**Problem statement**
Reproduce this listing from its first line through the line with "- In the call", inclusive, leaving out all that follows.

(Information provided begins)

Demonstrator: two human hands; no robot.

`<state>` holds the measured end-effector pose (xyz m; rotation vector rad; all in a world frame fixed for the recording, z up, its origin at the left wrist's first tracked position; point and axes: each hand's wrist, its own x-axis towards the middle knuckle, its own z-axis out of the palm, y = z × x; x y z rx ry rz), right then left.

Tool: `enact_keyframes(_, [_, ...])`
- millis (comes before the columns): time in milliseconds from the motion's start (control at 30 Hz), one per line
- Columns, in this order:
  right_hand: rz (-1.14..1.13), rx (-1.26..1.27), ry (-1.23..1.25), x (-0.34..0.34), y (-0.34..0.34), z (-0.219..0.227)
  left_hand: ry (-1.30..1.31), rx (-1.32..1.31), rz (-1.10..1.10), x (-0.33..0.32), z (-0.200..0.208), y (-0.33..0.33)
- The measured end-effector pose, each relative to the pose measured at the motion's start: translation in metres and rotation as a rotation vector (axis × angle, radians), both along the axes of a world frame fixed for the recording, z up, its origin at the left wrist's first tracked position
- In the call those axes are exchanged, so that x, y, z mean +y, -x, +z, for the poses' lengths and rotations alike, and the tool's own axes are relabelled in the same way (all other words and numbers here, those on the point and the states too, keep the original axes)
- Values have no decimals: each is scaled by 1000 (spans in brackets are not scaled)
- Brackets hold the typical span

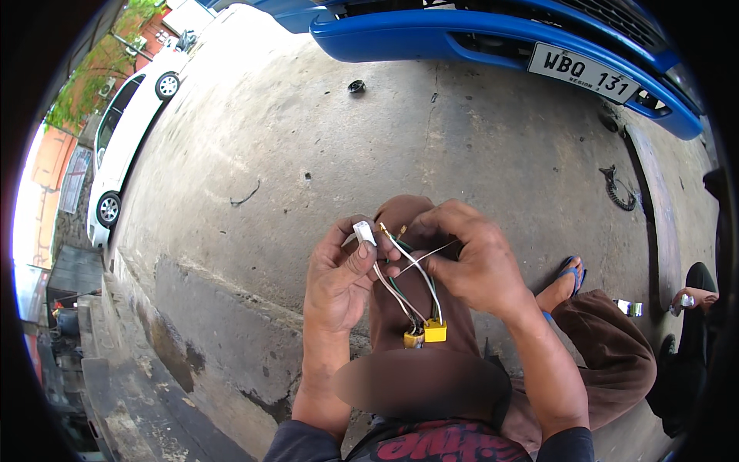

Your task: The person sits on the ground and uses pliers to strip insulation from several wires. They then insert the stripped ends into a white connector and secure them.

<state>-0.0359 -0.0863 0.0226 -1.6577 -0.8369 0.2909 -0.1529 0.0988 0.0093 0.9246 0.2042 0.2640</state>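
My left hand (339, 269) is closed, pinching a small white plastic connector (364, 232) between thumb and fingers. Pale and green wires (391, 283) run from there down to a yellow block (436, 331) and a smaller worn yellowish one (414, 339), both hanging over my lap. A white wire (416, 266) rises from the yellow block and ends in a bare brass terminal (385, 229) beside the connector. Another brass terminal (402, 230) shows by my right fingertips. My right hand (473, 258) is closed, with a thin pale strand (428, 255) between its fingers.
A blue vehicle's bumper (416, 42) spans the far side, and a white car (127, 127) is parked at far left. On the concrete lie a black round part (356, 87), a short wire (246, 194) and a coiled cable (616, 189). Another person's hand (693, 299) shows at right.
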Motion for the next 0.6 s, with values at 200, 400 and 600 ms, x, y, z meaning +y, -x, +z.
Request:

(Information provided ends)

**Your response**
Demonstrator: two human hands; no robot.

`<state>` holds the measured end-effector pose (xyz m; rotation vector rad; all in a world frame fixed for the recording, z up, its origin at the left wrist's first tracked position; point and axes: each hand's wrist, its own x-axis towards the middle knuckle, its own z-axis out of the palm, y = z × x; x y z rx ry rz), right then left.

Tool: `enact_keyframes(_, [_, ...])`
- millis (comes before the columns): time in milliseconds from the motion's start (control at 30 Hz), one per line
- Columns, in this order:
  right_hand: rz (-1.14..1.13), rx (-1.26..1.27), ry (-1.23..1.25), x (-0.34..0.34), y (-0.34..0.34), z (-0.219..0.227)
  left_hand: ry (-1.30..1.31), rx (-1.32..1.31), rz (-1.10..1.10), x (-0.33..0.32), z (-0.200..0.208), y (-0.33..0.33)
- The measured end-effector pose, each relative to the pose measured at the motion's start: translation in metres and rotation as a rotation vector (axis × angle, radians), both along the axes of a world frame fixed for the recording, z up, its origin at the left wrist's first tracked position
- In the call those axes are exchanged, so that x, y, z mean +y, -x, +z, for the poses' lengths and rotations alike, and the tool's own axes are relabelled in the same way (all other words and numbers here, those on the point and the states too, keep the original axes)

For this exercise, nothing further remains.